Une éducation attentive est donc nécessaire pour que les patients comprennent mieux leur maladie. Ils pourront ainsi reconnaître les différents symptômes annonciateurs d'une poussée évolutive (prise de poids, essoufflement plus important, fatigue anormale, palpitations…). De même, l'observance du traitement, une bonne hygiène de vie ainsi que le respect du régime (afin d'éviter tout écart, notamment en sel) demeurent indispensables.

Il existe des centres de réadaptation pour ré-entrainer à l’effort et éduquer les patients. Ceux-ci sont particulièrement utiles car permettent une prise en charge globale notamment grâce aux équipes multidisciplinaires constituées de cardiologues, d’infirmières, de kinésithérapeutes, d’éducateurs en Activité Physique Adaptée (APA) et de diététiciens.
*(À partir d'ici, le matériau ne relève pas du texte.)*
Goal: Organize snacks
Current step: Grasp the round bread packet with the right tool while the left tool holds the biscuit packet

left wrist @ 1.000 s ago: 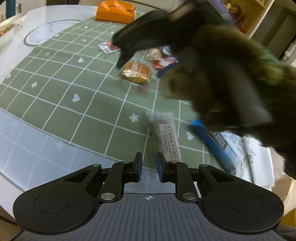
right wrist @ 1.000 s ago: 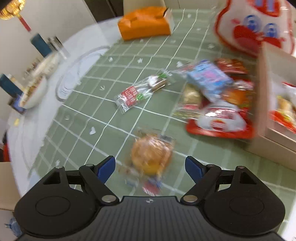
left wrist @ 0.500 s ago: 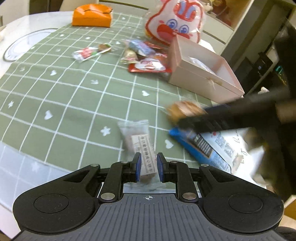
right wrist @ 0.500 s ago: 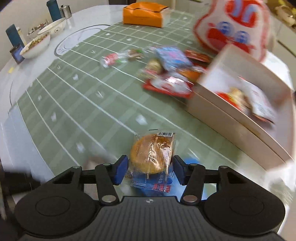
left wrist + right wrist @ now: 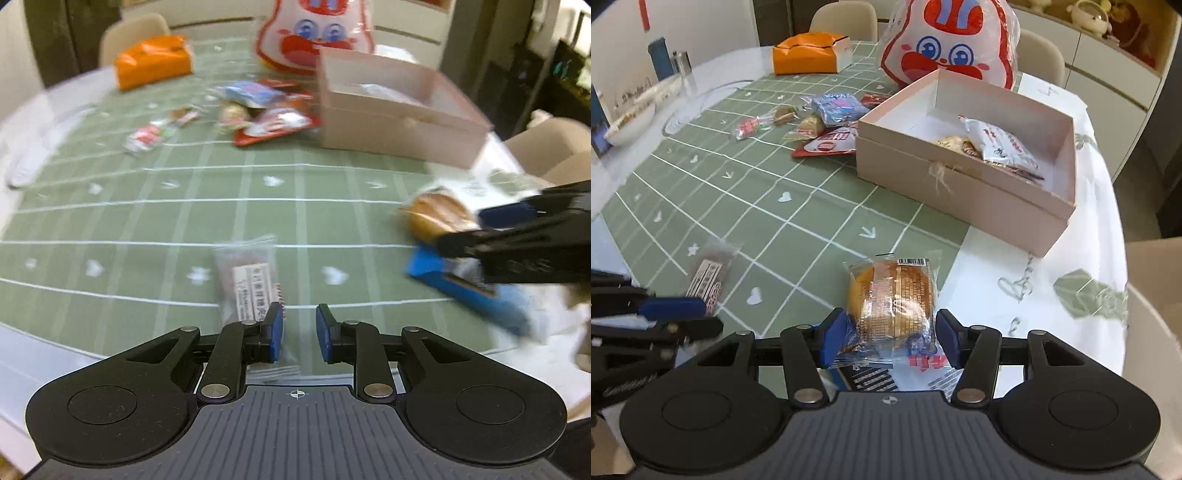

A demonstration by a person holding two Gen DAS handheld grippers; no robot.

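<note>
My right gripper is shut on a wrapped round cake and holds it above the table's near edge; the cake also shows in the left wrist view. The pink open box with a few snacks inside lies ahead to the right. My left gripper is empty, its jaws a narrow gap apart, just over a clear packet with a brown bar, which also shows in the right wrist view. A blue packet lies under the right gripper.
A heap of loose snacks lies left of the box on the green checked cloth. A rabbit-faced bag stands behind the box. An orange tissue box sits at the back; bowls and cups at far left.
My right gripper closed on the wrapped cake and carried it from the cloth's middle toward the near right edge. My left gripper swung right and its jaws opened slightly.
</note>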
Tous ces professionnels sont spécifiquement formés à l’éducation thérapeutique et au réentrainement physique pour faire face à cette pathologie. Néanmoins, seulement 15% des insuffisants cardiaques ont accès à ces centres qui restent en nombre encore insuffisants en France.
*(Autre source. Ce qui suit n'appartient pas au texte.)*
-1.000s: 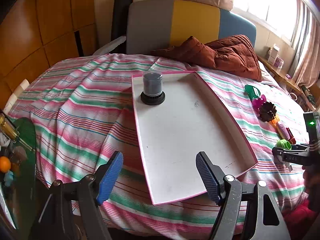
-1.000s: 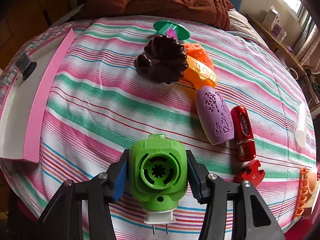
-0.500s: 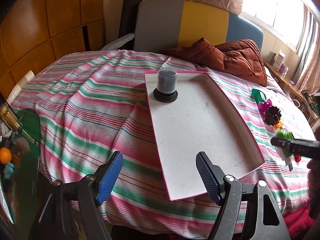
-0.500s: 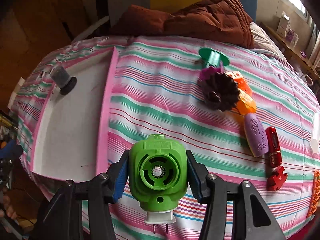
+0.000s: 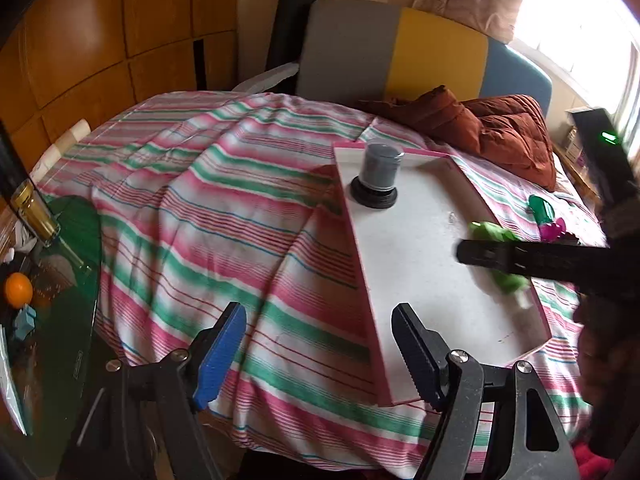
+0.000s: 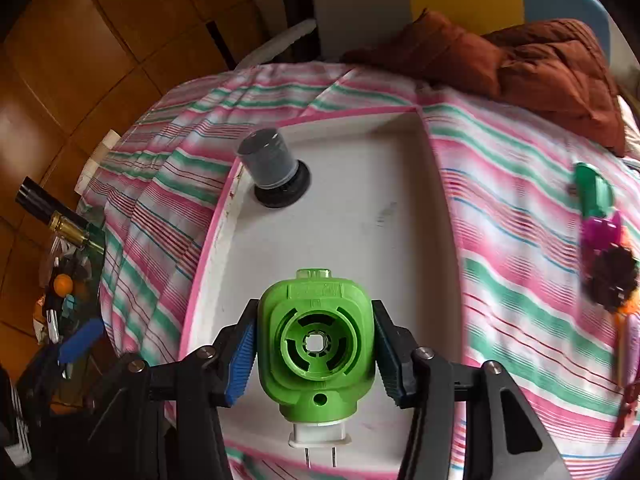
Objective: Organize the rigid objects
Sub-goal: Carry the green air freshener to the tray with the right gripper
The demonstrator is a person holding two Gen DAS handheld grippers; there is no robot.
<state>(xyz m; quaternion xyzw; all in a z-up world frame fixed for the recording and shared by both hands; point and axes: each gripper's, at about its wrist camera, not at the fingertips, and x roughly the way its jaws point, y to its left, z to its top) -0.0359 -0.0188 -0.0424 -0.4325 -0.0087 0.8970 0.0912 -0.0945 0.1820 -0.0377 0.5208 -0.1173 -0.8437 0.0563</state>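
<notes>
My right gripper (image 6: 316, 350) is shut on a green plug-in device (image 6: 316, 344) with a white two-prong plug, held above the near part of the white pink-rimmed tray (image 6: 400, 184). In the left wrist view the device (image 5: 494, 236) and the right gripper hang over the tray (image 5: 404, 280). A dark lidded jar (image 6: 274, 168) stands at the tray's far left corner, also seen in the left wrist view (image 5: 376, 174). My left gripper (image 5: 320, 354) is open and empty, over the striped bedspread left of the tray's near end.
Loose items lie on the bedspread right of the tray: a green piece (image 6: 594, 190), a magenta piece (image 6: 600, 232), a dark spiky object (image 6: 614, 278). A brown quilt (image 5: 492, 128) lies at the headboard. A glass side table (image 5: 48, 264) with a bottle and orange stands left.
My right gripper has carried the green device leftwards from the loose items to above the tray. My left gripper has drifted left, so the tray sits further right in its view.
</notes>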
à partir du moment où l’on s’approprie sa maladie, la vie continue, mais on l’organise différemment avec son entourage. Ce qui est compliqué, c’est de tenir tous les jours : surveiller son alimentation, contrôler son poids, prendre régulièrement ses médicaments.

Une priorité de santé publique

Or, la prévalence de cette maladie continue d’augmenter en raison du vieillissement de la population et de l’amélioration de la prise en charge des différentes pathologies cardiaques qui tuent beaucoup moins mais dont un certain nombre va évoluer vers l’insuffisance cardiaque. Selon la la Haute Autorité de santé, en 2015, cette prévalence était estimée à 2,3 % dans la population adulte et à 1,8 % dans l’ensemble de la population française (soit environ 1 130 000 personnes).

Mais cette pathologie est très probablement sous diagnostiquée, car peu connue par le grand public, comme le met en évidence l’étude réalisée par le GICC auprès de 4 926 français âgés de 18 à 80 ans interrogés entre mars et avril 2017. D’après ce sondage, la prévalence de l’insuffisance cardiaque serait de 3,6%, soit le double des estimations officielles. Le nombre exact de français qui en sont atteints est sans aucun doute sous-estimé par les Autorités de santé et pourrait atteindre les 2 millions. Selon des travaux menés par l’INVS, cette maladie serait la cause de 73 000 décès chaque année, c’est-à-dire 7 fois plus que l’infarctus du myocarde et plus de 14 fois plus que les accidents de la route. En 2009, on a constaté 152 601 hospitalisations pour insuffisance cardiaque dans la population française bénéficiant du régime général de l’Assurance maladie. Aujourd’hui, ce nombre est evalué à plus de 165 0004.

Thibaud Damy, Professeur de Cardiologie à l’Hôpital Henri Mondor à Créteil et Président du GICC estime que : le manque de notoriété des symptômes de l’insuffisance cardiaque au sein du grand public entraine un retard incontestable au diagnostic et dans la prise en charge des malades. Il faudrait des moyens supplémentaires pour dépister davantage, développer plus de structures multidisciplinaires spécialisées et faire prendre conscience de l’importance de l’éducation thérapeutique dès le début de la maladie. La prévention et l’information sont capitales pour agir précocement. C’est pourquoi plusieurs actions de communication ont été menées afin de donner plus de visibilité à cette maladie. Par exemple, un site internet spécifiquement dédié à destination des professionnels de santé comme du grand public sera bientôt accessible. Une Journée européenne a également été mise en place chaque année en mai.